J'avais l'impression de redécouvrir une part de moi-même que j'avais enfouie. Chaque nouveau mot appris, chaque structure grammaticale maîtrisée, était la preuve que j'étais encore capable d'évoluer, que j'étais bien plus que la femme de David.
Un soir de fin septembre, David est rentré plus tôt que d'habitude. Il semblait enthousiaste et plein d'énergie comme je ne l'avais pas vu depuis des mois.
« Sarah, super nouvelle ! » dit-il en desserrant sa cravate et en entrant dans la cuisine où je préparais le dîner. « Nous sommes sur le point de finaliser un partenariat avec une entreprise technologique japonaise. Cela pourrait être une excellente nouvelle pour nous. Le PDG arrive la semaine prochaine et je l'emmène dîner chez Hashiri. Tu dois absolument venir. »
J'ai levé les yeux de ce que je coupais les légumes.
« Pour un dîner d'affaires ? »
« Oui. Tanaka-san m'a demandé précisément si j'étais marié. C'est la culture d'entreprise japonaise. Ils aiment savoir que vous êtes stable, que vous avez une famille. Ça donne une bonne image. » Il ouvrit le réfrigérateur et prit une bière. « Il suffit d'avoir une belle apparence, de sourire, d'être charmant. Vous savez, le classique. »
La façon dont il a dit « comme d'habitude » m'a agacée, mais j'ai fait abstraction de cela.

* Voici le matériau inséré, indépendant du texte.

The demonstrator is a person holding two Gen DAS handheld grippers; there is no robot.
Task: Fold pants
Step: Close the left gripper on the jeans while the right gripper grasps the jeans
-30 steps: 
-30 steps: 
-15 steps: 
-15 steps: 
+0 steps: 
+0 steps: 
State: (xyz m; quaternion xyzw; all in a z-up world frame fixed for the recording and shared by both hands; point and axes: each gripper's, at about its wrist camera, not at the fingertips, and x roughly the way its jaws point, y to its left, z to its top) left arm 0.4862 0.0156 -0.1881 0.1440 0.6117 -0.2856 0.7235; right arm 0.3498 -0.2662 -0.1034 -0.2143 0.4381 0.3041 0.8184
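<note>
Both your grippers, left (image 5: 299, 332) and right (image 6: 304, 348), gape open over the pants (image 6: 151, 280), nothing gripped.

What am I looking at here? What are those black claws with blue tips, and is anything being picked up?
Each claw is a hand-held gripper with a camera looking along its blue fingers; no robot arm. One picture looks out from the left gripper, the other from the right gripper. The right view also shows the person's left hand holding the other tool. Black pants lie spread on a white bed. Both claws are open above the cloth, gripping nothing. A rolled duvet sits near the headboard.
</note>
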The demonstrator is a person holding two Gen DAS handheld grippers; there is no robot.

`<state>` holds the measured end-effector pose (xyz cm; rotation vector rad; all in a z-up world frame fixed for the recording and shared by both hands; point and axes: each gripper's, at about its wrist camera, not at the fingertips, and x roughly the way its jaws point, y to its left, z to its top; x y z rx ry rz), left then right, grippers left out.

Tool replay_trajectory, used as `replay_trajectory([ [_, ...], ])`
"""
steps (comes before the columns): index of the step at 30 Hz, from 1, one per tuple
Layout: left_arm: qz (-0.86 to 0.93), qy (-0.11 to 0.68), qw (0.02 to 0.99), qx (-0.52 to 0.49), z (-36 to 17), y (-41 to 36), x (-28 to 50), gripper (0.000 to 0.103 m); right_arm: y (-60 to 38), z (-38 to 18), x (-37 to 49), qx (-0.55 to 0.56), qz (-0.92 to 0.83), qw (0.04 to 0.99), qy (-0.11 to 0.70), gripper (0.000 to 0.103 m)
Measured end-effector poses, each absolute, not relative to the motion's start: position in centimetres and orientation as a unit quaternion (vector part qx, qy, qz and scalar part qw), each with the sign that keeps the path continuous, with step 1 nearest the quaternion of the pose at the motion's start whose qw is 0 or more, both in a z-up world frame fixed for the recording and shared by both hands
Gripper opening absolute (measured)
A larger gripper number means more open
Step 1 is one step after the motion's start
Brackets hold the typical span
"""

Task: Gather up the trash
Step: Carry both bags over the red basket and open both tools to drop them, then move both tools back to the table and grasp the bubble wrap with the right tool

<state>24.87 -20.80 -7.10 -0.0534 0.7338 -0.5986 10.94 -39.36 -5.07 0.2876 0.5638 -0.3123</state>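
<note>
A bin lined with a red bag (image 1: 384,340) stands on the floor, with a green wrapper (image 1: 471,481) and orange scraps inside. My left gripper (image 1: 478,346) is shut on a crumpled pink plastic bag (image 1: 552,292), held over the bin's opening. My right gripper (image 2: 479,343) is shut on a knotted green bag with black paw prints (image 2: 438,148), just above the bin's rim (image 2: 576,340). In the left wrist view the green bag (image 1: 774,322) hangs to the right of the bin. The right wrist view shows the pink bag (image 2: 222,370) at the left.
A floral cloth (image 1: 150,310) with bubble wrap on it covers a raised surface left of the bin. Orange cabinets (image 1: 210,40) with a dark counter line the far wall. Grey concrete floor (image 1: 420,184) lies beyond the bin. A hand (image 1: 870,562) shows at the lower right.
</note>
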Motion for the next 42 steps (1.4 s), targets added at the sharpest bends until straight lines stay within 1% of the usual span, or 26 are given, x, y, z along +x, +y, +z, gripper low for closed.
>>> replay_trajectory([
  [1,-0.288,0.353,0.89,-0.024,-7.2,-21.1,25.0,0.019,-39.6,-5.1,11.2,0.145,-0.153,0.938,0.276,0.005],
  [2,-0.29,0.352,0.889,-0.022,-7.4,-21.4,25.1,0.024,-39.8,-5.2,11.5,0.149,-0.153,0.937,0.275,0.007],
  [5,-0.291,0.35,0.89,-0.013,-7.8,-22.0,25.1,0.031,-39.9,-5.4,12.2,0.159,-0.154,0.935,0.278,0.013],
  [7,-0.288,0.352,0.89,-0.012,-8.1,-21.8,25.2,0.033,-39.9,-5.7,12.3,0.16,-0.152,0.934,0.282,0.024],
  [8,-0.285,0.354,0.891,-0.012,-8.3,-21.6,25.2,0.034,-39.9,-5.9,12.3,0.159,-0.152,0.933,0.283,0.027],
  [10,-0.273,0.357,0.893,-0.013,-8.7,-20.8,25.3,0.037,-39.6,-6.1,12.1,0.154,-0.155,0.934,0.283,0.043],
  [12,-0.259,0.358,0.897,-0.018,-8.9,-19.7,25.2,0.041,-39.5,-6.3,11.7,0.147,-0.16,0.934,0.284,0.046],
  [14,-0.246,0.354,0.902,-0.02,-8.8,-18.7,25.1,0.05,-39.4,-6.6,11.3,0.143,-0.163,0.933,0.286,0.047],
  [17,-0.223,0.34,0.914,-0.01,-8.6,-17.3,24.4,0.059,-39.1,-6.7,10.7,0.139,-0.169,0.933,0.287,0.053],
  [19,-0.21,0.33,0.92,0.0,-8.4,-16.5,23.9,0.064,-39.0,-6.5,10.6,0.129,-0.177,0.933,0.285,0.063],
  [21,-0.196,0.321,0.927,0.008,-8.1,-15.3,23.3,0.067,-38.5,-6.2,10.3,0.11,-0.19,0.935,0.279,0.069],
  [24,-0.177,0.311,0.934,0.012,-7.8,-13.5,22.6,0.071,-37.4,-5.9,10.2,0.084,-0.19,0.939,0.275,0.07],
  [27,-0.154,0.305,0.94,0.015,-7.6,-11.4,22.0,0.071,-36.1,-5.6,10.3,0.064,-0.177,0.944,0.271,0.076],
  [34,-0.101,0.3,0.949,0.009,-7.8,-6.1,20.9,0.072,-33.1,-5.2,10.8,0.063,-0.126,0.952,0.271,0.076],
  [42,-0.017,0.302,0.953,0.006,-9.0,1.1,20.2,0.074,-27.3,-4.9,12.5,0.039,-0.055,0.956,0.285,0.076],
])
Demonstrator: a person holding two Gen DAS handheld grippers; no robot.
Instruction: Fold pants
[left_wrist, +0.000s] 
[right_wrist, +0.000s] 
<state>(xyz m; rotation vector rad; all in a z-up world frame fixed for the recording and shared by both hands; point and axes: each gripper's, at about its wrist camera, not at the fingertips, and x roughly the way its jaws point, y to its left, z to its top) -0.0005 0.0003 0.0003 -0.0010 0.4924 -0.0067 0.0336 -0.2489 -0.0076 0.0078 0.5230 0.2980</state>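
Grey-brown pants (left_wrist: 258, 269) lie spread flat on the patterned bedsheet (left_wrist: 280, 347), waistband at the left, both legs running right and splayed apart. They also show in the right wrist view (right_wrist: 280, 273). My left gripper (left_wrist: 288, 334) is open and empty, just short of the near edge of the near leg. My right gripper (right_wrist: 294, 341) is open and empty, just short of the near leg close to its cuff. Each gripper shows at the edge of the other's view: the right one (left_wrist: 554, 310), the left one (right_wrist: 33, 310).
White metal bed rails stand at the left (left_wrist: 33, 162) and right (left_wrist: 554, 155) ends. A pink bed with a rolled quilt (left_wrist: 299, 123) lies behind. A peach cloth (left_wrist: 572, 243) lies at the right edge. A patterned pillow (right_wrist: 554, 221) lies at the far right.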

« Bien sûr, évidemment. Quand ? »
« Jeudi prochain à 19h. Mets cette robe bleu marine. Celle à manches. Classique, mais élégante. Et Sarah… » Il se tourna vers moi et me regarda droit dans les yeux pour la première fois. « Tanaka ne parle pas beaucoup anglais. Je parlerai surtout japonais. Tu vas probablement t'ennuyer, mais souris. D'accord ? »
Mon cœur a fait un bond.
« Parlez-vous japonais ? »
« J'ai appris ça en travaillant des années dans notre bureau de Tokyo. Maintenant, je le parle couramment. » Sa voix était empreinte de fierté. « C'est l'une des raisons pour lesquelles ils envisagent ma candidature au poste de vice-président. Peu de cadres ici savent négocier en japonais. »
Il ne m'a pas demandé si je parlais la langue. Il ne s'est pas demandé si je pouvais être intéressée par lui ou si j'avais des connaissances à son sujet. Pourquoi l'aurait-il fait ? À ses yeux, je n'étais qu'une épouse souriante et jolie pendant que des gens importants discutaient.
Je me suis retourné vers la planche à découper, mes mains agissant machinalement.